* **Given data**
━━━━━━━━━━━━━━━━━━━━
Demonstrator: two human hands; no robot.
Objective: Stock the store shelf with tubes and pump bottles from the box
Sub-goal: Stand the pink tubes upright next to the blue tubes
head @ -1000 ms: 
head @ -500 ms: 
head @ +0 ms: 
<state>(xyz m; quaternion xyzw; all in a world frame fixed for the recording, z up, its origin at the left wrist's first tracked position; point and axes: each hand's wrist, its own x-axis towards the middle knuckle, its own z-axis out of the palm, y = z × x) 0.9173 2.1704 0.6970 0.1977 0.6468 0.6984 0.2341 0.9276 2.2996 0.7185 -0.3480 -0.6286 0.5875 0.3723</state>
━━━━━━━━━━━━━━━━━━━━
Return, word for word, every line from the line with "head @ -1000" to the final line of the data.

* **Response area**
head @ -1000 ms: 
head @ -500 ms: 
head @ +0 ms: 
<state>(xyz m; quaternion xyzw; all in a world frame fixed for the recording, z up, its origin at the left wrist's first tracked position; point and axes: each hand's wrist, its own x-axis towards the middle knuckle, its own z-axis out of the palm, y = z × x) 0.9173 2.1704 0.6970 0.1977 0.6468 0.6984 0.2341 0.9276 2.2996 0.7185 -0.3480 -0.6286 0.5875 0.3723</state>

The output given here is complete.